И теперь он проснулся.
— Я так рада твоему возвращению, — сказала мать Гундринг, — и не из-за одного только чая. Нас с тобой в Торлбю ждет большая работа.
— По-моему, нашим гетландцам я не по нраву.
Мать Гундринг отмела это пожатием плеч.
— Да они уже все забыли. У народа короткая память.
— Долг служителя — помнить.
— А также врачевать, давать советы, говорить правду и ведать тайные пути; стремиться к меньшему злу и выбирать наибольшее благо; на всех наречиях торить дорогу для Отче Мира; поведывать старинные сказания.
— Разрешите мне поведать вам одно сказание?
— О чем же твое сказание, брат Ярви?
— Мой рассказ о крови и об обмане, о золоте и убийстве, о власти и об измене.
Мать Гундринг расхохоталась и снова глотнула из чашки.
— Вот такие предания мне по душе. А эльфы там будут? Драконы? Тролли?
Ярви покачал головой.
— Для воплощения в жизнь любого зла хватает и просто людей.
— И снова верно. Ты услыхал эту историю в Скегенхаусе?
— Отчасти. Я начал трудиться над ней довольно давно. С той самой ночи, когда умер отец. И, на мой взгляд, она готова от начала и до конца.
— Зная твои таланты, сказание наверняка получилось захватывающим.
— Оно проберет вас до дрожи, мать Гундринг.
— Начинай же!
Ярви придвинулся ближе и поглядел на языки пламени, потирая скрюченную кисть большим пальцем. Он разыгрывал свой рассказ в уме раз за разом сразу после того, как прошел испытание, отказался наследовать своему дому и был принят в Общину. Сразу, как только поцеловал в щеку праматерь Вексен, посмотрел ей в глаза — горевшие ярче и голоднее прежнего — и понял всю правду.

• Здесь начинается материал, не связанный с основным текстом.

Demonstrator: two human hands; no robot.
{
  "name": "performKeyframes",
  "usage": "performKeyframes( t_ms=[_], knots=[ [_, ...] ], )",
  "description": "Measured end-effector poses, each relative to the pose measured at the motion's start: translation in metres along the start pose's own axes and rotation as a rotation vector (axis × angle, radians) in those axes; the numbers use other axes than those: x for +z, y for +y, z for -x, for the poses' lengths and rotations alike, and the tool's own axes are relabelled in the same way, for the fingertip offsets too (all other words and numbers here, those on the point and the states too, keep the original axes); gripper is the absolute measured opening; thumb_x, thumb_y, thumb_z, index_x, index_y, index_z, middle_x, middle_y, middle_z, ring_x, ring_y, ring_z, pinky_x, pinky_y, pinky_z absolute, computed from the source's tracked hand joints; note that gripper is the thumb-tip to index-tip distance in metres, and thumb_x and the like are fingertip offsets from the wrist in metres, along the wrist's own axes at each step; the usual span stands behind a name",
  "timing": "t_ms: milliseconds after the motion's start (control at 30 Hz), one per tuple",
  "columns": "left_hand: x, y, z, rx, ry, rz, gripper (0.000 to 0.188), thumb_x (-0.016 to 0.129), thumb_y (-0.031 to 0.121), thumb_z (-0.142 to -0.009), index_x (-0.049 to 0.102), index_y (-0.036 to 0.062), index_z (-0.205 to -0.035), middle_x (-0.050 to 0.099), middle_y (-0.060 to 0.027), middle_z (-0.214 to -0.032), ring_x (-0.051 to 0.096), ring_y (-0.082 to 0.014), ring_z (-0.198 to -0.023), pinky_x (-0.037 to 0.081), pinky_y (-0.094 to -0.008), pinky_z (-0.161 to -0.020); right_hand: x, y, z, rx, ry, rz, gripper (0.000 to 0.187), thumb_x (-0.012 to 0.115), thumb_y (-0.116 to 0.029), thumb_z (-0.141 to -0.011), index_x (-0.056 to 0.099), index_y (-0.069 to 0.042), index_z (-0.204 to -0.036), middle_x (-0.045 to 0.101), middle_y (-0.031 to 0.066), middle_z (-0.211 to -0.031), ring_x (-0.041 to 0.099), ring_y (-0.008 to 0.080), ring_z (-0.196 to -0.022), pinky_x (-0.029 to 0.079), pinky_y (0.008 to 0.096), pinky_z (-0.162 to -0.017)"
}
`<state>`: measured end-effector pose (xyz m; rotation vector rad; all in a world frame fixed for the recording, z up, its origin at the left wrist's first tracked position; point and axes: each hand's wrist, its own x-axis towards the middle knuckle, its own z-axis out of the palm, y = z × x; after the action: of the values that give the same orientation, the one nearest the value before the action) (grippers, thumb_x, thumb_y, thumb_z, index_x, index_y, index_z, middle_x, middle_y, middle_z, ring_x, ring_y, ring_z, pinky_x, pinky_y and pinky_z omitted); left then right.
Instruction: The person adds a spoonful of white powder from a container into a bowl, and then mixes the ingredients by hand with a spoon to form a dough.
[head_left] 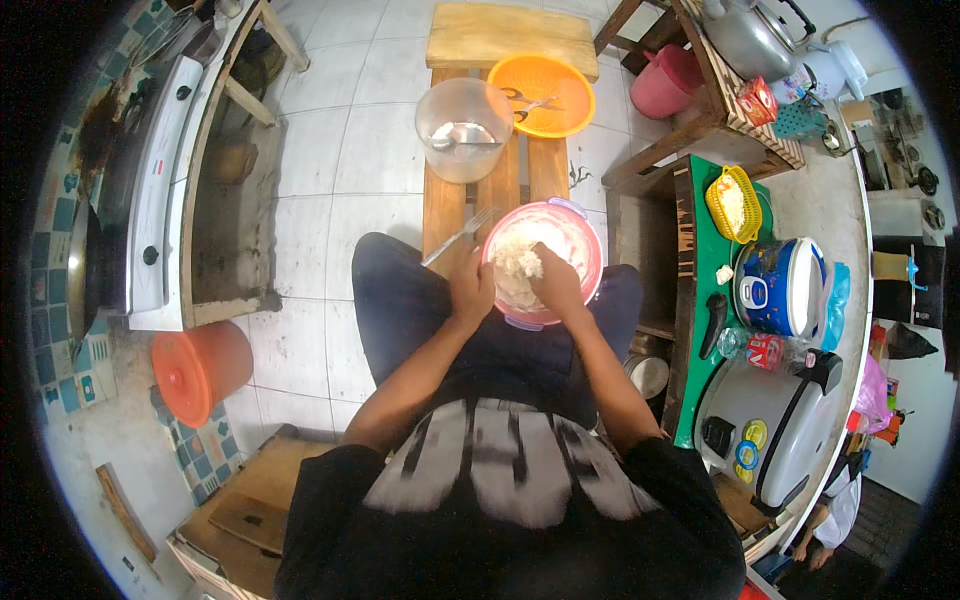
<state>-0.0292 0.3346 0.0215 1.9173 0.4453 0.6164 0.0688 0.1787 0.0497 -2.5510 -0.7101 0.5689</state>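
A pink bowl (598,262) with lilac handles rests over my lap, at the near end of a wooden bench (440,205). White, crumbly, dough-like stuff (513,252) fills its left part, and pale residue coats the rest. My left hand (470,288) grips the bowl's left side. Inside, my right hand (558,282) has its fingers curled into the crumbly stuff, with a clump at the fingertips; the stuff partly hides them. Just beyond my left hand, a metal fork (455,240) lies slanted on the bench.
Farther along the bench stand a translucent tub (428,108) holding metal utensils and an orange basket (588,100) with scissors (524,103). At right are a yellow basket (752,222), blue rice cooker (765,285) and large grey cooker (735,400). A stove (160,190) and orange bucket (215,365) stand left.
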Motion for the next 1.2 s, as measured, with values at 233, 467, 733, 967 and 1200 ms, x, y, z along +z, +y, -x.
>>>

— Вот только я не знаю, с чего начать.
— Пусть сказание строится постепенно. Давай начнем с подоплеки.
— Добрый совет, — заметил Ярви. — Впрочем, иных я от вас и не слышал. Итак… жил-был Верховный король, старый-престарый, вместе с праматерью Общины служителей, тоже далече от юной поры. Они ревностно держались за власть, как часто бывает с людьми могущественными, и из своего Скегенхауса частенько поглядывали на север. И там они видели угрозу своему владычеству. Угрозу не от великого мужа, орудующего железом и сталью, но от не менее великой женщины, в чьих руках спорилось серебро и золото. От Золотой Королевы, которая замыслила чеканку единовесных монет, чтобы ее лик стал обеспечением каждой торговой сделки на всем море Осколков.
Мать Гундринг откинулась в кресле, морщины на лбу углубились, пока она обдумывала услышанное.
— В этом сказании есть отголосок правды.